== WORK INSTRUCTIONS ==
Each line of the data below goes into the copy exactly; pictures do not.

»»

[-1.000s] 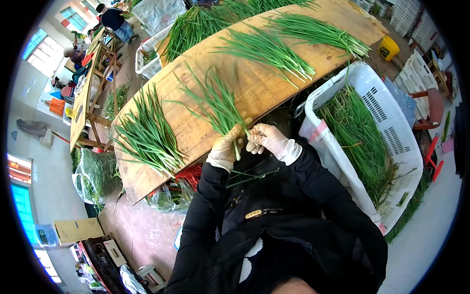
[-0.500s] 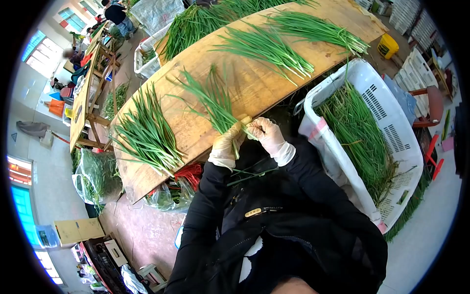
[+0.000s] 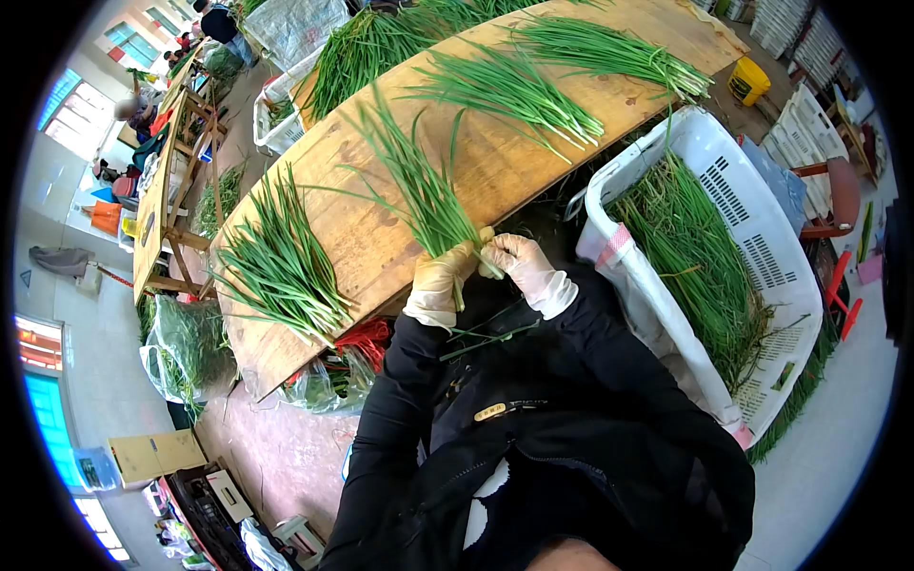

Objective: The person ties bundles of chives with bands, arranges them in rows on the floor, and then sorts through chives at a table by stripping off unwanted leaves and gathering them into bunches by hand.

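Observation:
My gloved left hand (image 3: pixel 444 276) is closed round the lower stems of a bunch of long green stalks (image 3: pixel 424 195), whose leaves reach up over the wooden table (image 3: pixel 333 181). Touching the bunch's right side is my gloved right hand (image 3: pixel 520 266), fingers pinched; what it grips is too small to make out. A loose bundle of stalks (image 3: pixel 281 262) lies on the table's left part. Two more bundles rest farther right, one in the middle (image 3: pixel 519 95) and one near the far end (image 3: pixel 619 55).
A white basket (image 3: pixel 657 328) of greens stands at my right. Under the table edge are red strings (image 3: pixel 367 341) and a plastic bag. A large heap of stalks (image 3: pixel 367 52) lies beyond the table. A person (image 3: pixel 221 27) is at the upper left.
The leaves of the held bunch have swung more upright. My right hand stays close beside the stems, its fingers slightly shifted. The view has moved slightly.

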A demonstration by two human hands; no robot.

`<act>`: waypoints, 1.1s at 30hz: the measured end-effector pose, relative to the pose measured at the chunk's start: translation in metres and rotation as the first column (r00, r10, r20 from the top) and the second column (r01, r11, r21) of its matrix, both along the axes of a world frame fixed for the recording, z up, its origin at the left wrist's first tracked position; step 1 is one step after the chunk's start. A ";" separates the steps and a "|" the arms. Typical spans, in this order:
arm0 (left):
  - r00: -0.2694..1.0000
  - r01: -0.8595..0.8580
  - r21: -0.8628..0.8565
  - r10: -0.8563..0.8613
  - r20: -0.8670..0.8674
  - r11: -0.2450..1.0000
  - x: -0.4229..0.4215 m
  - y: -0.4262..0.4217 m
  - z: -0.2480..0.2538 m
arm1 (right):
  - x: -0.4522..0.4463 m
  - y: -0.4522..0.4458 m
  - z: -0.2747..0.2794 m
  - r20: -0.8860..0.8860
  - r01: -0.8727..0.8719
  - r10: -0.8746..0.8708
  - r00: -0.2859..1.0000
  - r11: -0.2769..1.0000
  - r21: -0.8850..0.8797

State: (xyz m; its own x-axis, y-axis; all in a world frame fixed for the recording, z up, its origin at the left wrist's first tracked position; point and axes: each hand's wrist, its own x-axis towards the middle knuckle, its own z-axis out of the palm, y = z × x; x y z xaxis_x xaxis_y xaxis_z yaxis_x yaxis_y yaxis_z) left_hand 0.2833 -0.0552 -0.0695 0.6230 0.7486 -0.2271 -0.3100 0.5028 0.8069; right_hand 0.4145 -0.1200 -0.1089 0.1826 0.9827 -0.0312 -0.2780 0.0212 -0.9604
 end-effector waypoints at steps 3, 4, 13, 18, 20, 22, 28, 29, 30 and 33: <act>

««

== SOLUTION TO THE EXERCISE ==
[-1.000s] 
[-0.500s] 
[+0.000s] 

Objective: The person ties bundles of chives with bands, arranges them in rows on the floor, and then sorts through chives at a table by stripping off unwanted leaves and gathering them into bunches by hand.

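Observation:
My gloved left hand (image 3: pixel 444 276) is closed round the lower stems of a bunch of long green stalks (image 3: pixel 424 195), whose leaves reach up over the wooden table (image 3: pixel 333 181). Touching the bunch's right side is my gloved right hand (image 3: pixel 520 266), fingers pinched; what it grips is too small to make out. A loose bundle of stalks (image 3: pixel 281 262) lies on the table's left part. Two more bundles rest farther right, one in the middle (image 3: pixel 519 95) and one near the far end (image 3: pixel 619 55).
A white basket (image 3: pixel 657 328) of greens stands at my right. Under the table edge are red strings (image 3: pixel 367 341) and a plastic bag. A large heap of stalks (image 3: pixel 367 52) lies beyond the table. A person (image 3: pixel 221 27) is at the upper left.
The leaves of the held bunch have swung more upright. My right hand stays close beside the stems, its fingers slightly shifted. The view has moved slightly.
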
A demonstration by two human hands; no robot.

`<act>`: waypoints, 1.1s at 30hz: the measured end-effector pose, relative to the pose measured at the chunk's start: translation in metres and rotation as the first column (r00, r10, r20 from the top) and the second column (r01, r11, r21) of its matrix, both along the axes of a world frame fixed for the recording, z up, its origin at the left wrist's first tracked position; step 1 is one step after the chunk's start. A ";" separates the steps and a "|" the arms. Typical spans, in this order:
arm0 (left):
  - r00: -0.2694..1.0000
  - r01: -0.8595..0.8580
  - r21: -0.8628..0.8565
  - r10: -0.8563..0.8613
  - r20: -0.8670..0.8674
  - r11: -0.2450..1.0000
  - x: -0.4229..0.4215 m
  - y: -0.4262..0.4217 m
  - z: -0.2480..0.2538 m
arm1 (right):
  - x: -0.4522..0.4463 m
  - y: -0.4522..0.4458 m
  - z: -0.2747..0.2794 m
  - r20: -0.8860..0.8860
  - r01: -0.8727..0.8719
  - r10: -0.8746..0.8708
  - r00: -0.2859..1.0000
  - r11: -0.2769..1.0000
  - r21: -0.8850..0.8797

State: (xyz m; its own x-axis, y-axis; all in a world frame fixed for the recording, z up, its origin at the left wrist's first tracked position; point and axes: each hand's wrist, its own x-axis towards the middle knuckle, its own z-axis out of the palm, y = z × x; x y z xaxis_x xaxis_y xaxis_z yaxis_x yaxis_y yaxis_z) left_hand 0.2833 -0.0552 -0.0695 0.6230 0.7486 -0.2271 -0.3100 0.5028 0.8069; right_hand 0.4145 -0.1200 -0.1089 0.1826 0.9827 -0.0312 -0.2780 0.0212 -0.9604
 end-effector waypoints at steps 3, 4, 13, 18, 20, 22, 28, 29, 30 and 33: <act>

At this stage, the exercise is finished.